**Brief**
Starting from the first line below, copy the whole listing exactly.

════

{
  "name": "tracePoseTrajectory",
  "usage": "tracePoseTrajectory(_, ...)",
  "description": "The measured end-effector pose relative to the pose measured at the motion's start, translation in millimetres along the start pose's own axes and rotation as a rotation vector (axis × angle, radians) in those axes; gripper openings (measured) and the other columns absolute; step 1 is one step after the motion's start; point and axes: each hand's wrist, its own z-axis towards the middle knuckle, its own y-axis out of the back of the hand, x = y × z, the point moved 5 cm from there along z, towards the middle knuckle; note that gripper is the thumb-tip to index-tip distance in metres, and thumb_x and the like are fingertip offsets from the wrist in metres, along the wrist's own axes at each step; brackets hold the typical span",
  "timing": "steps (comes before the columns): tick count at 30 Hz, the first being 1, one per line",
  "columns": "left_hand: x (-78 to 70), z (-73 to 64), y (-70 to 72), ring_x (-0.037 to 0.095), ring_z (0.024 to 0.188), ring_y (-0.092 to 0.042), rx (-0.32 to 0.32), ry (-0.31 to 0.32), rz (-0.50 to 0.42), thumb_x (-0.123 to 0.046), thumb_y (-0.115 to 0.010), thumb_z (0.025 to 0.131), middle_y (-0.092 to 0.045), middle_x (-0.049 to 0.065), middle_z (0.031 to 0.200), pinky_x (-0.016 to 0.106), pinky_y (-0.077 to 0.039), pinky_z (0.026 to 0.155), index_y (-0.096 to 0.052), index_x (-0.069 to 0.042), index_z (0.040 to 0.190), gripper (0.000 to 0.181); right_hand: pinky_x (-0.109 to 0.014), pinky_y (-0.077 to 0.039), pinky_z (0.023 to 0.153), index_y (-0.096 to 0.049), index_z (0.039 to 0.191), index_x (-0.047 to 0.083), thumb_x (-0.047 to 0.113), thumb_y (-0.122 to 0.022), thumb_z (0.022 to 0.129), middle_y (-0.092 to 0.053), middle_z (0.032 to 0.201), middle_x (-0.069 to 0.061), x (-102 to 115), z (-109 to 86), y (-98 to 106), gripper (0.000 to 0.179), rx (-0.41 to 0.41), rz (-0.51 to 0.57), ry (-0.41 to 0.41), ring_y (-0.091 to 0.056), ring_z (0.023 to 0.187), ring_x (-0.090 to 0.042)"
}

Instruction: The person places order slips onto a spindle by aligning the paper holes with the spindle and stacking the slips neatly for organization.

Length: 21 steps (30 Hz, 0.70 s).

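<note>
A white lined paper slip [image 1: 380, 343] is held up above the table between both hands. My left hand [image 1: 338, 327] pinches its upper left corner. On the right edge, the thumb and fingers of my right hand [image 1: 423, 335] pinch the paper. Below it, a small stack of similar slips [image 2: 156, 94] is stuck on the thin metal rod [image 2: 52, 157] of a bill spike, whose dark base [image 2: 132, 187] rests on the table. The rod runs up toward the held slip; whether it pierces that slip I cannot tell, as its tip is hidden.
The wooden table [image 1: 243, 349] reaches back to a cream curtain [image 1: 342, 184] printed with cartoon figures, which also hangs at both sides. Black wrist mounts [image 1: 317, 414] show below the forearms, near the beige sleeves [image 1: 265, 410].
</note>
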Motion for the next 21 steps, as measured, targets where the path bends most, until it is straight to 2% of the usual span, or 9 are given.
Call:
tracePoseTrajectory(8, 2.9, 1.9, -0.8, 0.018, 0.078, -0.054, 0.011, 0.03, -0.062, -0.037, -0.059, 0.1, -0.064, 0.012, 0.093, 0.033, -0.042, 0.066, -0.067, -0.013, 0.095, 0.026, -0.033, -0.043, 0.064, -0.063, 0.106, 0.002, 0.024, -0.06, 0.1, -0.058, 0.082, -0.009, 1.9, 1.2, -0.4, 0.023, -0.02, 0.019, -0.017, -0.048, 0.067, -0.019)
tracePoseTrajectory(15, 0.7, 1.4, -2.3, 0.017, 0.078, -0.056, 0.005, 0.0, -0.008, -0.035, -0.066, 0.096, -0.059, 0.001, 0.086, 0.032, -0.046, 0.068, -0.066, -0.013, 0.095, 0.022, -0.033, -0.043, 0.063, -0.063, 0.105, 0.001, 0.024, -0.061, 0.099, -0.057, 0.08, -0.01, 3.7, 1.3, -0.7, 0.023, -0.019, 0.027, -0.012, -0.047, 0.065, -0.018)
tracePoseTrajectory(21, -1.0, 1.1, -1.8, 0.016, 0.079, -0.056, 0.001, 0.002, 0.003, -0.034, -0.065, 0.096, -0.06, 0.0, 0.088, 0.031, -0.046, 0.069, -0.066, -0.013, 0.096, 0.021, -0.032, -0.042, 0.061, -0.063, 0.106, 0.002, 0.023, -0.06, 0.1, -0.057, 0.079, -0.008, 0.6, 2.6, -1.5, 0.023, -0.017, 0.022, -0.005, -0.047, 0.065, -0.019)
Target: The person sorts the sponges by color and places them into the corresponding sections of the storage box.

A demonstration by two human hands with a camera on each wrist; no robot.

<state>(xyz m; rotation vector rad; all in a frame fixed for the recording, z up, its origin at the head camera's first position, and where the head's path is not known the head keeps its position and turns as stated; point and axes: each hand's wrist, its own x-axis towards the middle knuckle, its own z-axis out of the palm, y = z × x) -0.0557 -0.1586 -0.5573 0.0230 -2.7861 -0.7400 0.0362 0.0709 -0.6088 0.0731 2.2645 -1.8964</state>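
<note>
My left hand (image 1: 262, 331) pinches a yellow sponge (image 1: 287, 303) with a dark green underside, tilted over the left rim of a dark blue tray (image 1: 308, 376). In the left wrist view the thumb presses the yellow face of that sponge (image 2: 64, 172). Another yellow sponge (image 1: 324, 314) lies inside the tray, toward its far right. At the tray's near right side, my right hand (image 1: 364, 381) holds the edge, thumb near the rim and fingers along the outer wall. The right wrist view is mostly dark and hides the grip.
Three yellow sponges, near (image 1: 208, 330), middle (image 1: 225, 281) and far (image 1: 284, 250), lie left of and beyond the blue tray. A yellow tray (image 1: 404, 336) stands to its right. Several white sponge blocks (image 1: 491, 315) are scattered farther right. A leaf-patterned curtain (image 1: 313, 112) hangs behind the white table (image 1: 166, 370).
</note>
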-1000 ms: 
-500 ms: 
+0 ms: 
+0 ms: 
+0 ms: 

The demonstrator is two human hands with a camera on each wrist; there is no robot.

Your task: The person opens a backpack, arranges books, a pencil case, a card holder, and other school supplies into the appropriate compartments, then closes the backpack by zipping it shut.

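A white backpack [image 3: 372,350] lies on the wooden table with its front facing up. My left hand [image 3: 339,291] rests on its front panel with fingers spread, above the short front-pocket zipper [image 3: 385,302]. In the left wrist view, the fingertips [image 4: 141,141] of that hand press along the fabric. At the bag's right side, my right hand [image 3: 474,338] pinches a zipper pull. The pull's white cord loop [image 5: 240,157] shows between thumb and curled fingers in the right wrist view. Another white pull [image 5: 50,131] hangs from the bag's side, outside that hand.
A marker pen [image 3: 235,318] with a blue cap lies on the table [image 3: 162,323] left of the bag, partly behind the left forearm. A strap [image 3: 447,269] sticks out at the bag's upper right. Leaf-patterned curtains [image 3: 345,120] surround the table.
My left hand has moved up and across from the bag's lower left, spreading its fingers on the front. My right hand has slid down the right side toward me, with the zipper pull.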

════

**Response to this task**
{
  "name": "tracePoseTrajectory",
  "usage": "tracePoseTrajectory(_, ...)",
  "description": "The measured end-effector pose relative to the pose measured at the motion's start, translation in millimetres along the start pose's own axes and rotation as a rotation vector (axis × angle, radians) in those axes; gripper openings (measured) and the other columns absolute; step 1 is one step after the motion's start; point and axes: each hand's wrist, its own z-axis towards the middle knuckle, its own y-axis out of the back of the hand, x = y × z, the point moved 5 cm from there along z, towards the middle knuckle; note that gripper is the thumb-tip to index-tip distance in metres, and thumb_x and the like are fingertip offsets from the wrist in metres, along the wrist's own axes at each step; brackets hold the typical span",
  "timing": "steps (comes before the columns): tick count at 30 Hz, the first being 1, one per line",
  "columns": "left_hand: x (-78 to 70), z (-73 to 64), y (-70 to 72), ring_x (-0.037 to 0.095), ring_z (0.024 to 0.188), ring_y (-0.092 to 0.042), rx (-0.32 to 0.32), ry (-0.31 to 0.32), rz (-0.50 to 0.42), thumb_x (-0.123 to 0.046), thumb_y (-0.115 to 0.010), thumb_z (0.025 to 0.131), middle_y (-0.092 to 0.045), middle_x (-0.049 to 0.065), middle_z (0.031 to 0.200), pinky_x (-0.016 to 0.106), pinky_y (-0.077 to 0.039), pinky_z (0.026 to 0.155), index_y (-0.096 to 0.052), index_x (-0.069 to 0.042), index_z (0.040 to 0.190), gripper (0.000 to 0.181); right_hand: pinky_x (-0.109 to 0.014), pinky_y (-0.077 to 0.039), pinky_z (0.023 to 0.153), index_y (-0.096 to 0.049), index_z (0.039 to 0.191), index_x (-0.047 to 0.083), thumb_x (-0.047 to 0.113), thumb_y (-0.122 to 0.022), thumb_z (0.022 to 0.129), middle_y (-0.092 to 0.053), middle_z (0.032 to 0.201), middle_x (-0.069 to 0.061), x (-102 to 115), z (-109 to 86), y (-98 to 106), gripper (0.000 to 0.179), rx (-0.41 to 0.41), rz (-0.51 to 0.57), ry (-0.41 to 0.41), ring_y (-0.091 to 0.056), ring_z (0.023 to 0.187), ring_x (-0.090 to 0.042)"
}

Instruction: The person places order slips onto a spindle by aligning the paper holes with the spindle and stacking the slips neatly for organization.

Length: 21 steps (30 Hz, 0.70 s).

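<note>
A white lined paper slip [image 1: 380, 343] is held up above the table between both hands. My left hand [image 1: 338, 327] pinches its upper left corner. On the right edge, the thumb and fingers of my right hand [image 1: 423, 335] pinch the paper. Below it, a small stack of similar slips [image 2: 156, 94] is stuck on the thin metal rod [image 2: 52, 157] of a bill spike, whose dark base [image 2: 132, 187] rests on the table. The rod runs up toward the held slip; whether it pierces that slip I cannot tell, as its tip is hidden.
The wooden table [image 1: 243, 349] reaches back to a cream curtain [image 1: 342, 184] printed with cartoon figures, which also hangs at both sides. Black wrist mounts [image 1: 317, 414] show below the forearms, near the beige sleeves [image 1: 265, 410].
</note>
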Motion for the next 21 steps, as measured, targets where the path bends most, until it is straight to 2% of the usual span, or 9 are given.
Call:
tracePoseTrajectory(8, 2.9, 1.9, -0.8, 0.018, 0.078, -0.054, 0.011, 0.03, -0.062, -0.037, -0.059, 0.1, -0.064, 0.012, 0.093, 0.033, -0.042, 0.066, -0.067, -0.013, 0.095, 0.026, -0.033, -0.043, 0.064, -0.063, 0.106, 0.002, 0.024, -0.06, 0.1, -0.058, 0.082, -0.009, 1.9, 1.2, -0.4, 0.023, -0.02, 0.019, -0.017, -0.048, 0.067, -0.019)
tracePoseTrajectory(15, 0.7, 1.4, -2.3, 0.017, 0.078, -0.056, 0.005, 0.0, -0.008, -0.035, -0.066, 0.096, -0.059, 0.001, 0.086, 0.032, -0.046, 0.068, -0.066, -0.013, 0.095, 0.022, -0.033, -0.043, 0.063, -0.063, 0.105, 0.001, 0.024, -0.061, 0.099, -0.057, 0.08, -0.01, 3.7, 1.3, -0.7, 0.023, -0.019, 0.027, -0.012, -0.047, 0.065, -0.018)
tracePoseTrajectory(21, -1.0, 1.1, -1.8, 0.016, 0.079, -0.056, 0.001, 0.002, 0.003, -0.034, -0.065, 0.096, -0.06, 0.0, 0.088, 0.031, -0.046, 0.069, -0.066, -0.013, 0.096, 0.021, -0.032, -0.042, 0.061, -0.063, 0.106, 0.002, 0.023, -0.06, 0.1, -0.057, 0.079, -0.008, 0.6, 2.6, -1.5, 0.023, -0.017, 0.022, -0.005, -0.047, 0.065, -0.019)
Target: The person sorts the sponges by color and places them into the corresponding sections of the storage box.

A demonstration by two human hands with a camera on each wrist; no robot.

<state>(xyz m; rotation vector rad; all in a frame fixed for the recording, z up, its origin at the head camera's first position, and where the head's path is not known the head keeps its position and turns as stated; point and axes: each hand's wrist, its own x-axis towards the middle knuckle, its own z-axis out of the palm, y = z × x) -0.0557 -0.1586 -0.5573 0.0230 -2.7861 -0.7400 0.0362 0.0709 -0.6088 0.0731 2.2645 -1.8964</state>
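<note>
My left hand (image 1: 262, 331) pinches a yellow sponge (image 1: 287, 303) with a dark green underside, tilted over the left rim of a dark blue tray (image 1: 308, 376). In the left wrist view the thumb presses the yellow face of that sponge (image 2: 64, 172). Another yellow sponge (image 1: 324, 314) lies inside the tray, toward its far right. At the tray's near right side, my right hand (image 1: 364, 381) holds the edge, thumb near the rim and fingers along the outer wall. The right wrist view is mostly dark and hides the grip.
Three yellow sponges, near (image 1: 208, 330), middle (image 1: 225, 281) and far (image 1: 284, 250), lie left of and beyond the blue tray. A yellow tray (image 1: 404, 336) stands to its right. Several white sponge blocks (image 1: 491, 315) are scattered farther right. A leaf-patterned curtain (image 1: 313, 112) hangs behind the white table (image 1: 166, 370).
</note>
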-1000 ms: 
-500 ms: 
+0 ms: 
+0 ms: 
+0 ms: 

The demonstrator is two human hands with a camera on each wrist; there is no robot.

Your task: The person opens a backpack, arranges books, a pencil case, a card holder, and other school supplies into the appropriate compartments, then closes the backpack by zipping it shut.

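A white backpack [image 3: 372,350] lies on the wooden table with its front facing up. My left hand [image 3: 339,291] rests on its front panel with fingers spread, above the short front-pocket zipper [image 3: 385,302]. In the left wrist view, the fingertips [image 4: 141,141] of that hand press along the fabric. At the bag's right side, my right hand [image 3: 474,338] pinches a zipper pull. The pull's white cord loop [image 5: 240,157] shows between thumb and curled fingers in the right wrist view. Another white pull [image 5: 50,131] hangs from the bag's side, outside that hand.
A marker pen [image 3: 235,318] with a blue cap lies on the table [image 3: 162,323] left of the bag, partly behind the left forearm. A strap [image 3: 447,269] sticks out at the bag's upper right. Leaf-patterned curtains [image 3: 345,120] surround the table.
My left hand has moved up and across from the bag's lower left, spreading its fingers on the front. My right hand has slid down the right side toward me, with the zipper pull.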

This is the complete output.